En attendant ce jour, le Qatar, grand ami de la France puisqu’il est riche, a accepté de prêter Le Désespéré au Musée d’Orsay où l’on peut l’admirer depuis le 14 octobre dernier. Transaction qui nous vaut une magnifique photo de son excellence Cheikha Al Mayassa bint Hamad al-Thani aux côtés de Brigitte Macron et de Rachida Dati, toutes trois arborant de gigantesques sourires satisfaits, mains croisées sur l’entrejambe. Au centre de cette mise en scène, pour le coup pleine de courbettes, immortalisée par l’agence de presse Qatar News Agency, Courbet jurerait presque, chien dans un jeu de quilles. Il est le seul à ne point sourire et ses mains volubiles écarquillent son visage pour l’éternité. Son angoisse, son incrédulité, son regard tourmenté qui nous perce et nous brûle, irréductibles au bizness et à la diplomatie, sont intactes.

II

Hector Berlioz, Gustave Courbet, 1850.

Berlioz est une figure aussi fondamentale que Courbet dans l’idée, ou disons dans l’imaginaire, que depuis le XIXe siècle l’on se forge de ce qu’est un artiste : intransigeant, indépendant, anti-académique, travaillant obstinément puis imposant sa vision singulière face à un monde contraire (sans doute faudrait-il, pour compléter la triade fondatrice de cet archétype, adjoindre Flaubert).
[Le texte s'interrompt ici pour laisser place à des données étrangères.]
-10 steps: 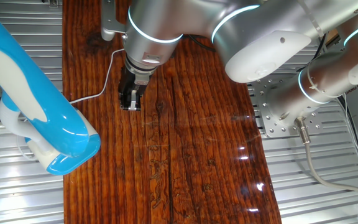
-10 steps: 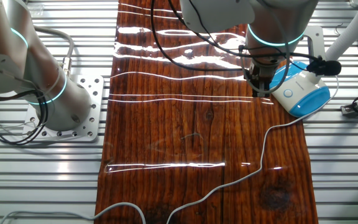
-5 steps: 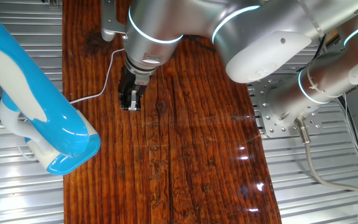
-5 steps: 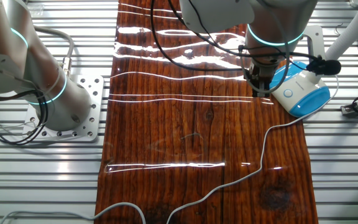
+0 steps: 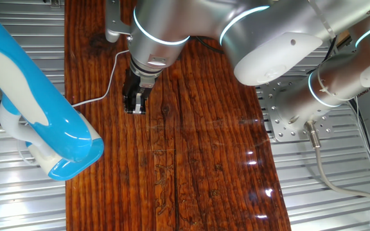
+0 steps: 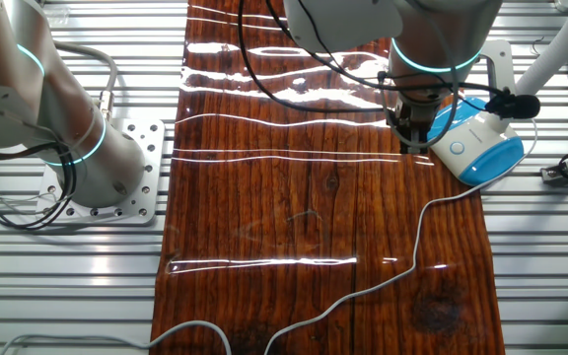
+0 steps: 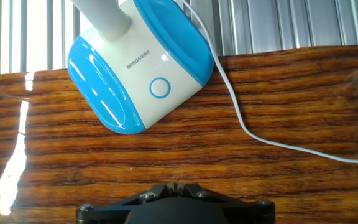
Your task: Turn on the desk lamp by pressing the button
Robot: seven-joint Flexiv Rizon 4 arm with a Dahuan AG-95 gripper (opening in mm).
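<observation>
The desk lamp (image 5: 37,96) has a thick sky-blue and white body that leans over the left of the wooden board. Its rounded white and blue base (image 7: 138,68) shows in the hand view, with a round ring button (image 7: 160,88) on top. The base also shows in the other fixed view (image 6: 476,148). My gripper (image 7: 178,184) is shut and empty, its fingertips touching each other. It hangs low over the wood, short of the base, with the button ahead of it. In the fixed views the gripper (image 5: 133,106) (image 6: 414,143) points down beside the base. A thin white cord (image 7: 247,124) runs off to the right.
The wooden board (image 6: 314,197) lies on a ribbed metal table (image 6: 540,276). The cord (image 6: 412,247) snakes across the board's near part. A second silver arm (image 6: 57,138) stands on a mounting plate at the left. A dark object on a stand (image 6: 521,104) sits by the lamp base.
</observation>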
Toutefois existait une différence majeure entre le peintre et le compositeur : Courbet écrivait à la va-comme-je-te-pousse, sans se relire, sans souci du style ni de l’orthographe, cultivant les particularismes pour surjouer son côté paysan franc-comtois… Tandis que Berlioz écrivait magnifiquement. Berlioz est pratiquement autant écrivain que musicien. Il écrit vif, imagé, drôle, parfois cinglant, toujours subtil. Même ses écrits théoriques sont agréables à lire.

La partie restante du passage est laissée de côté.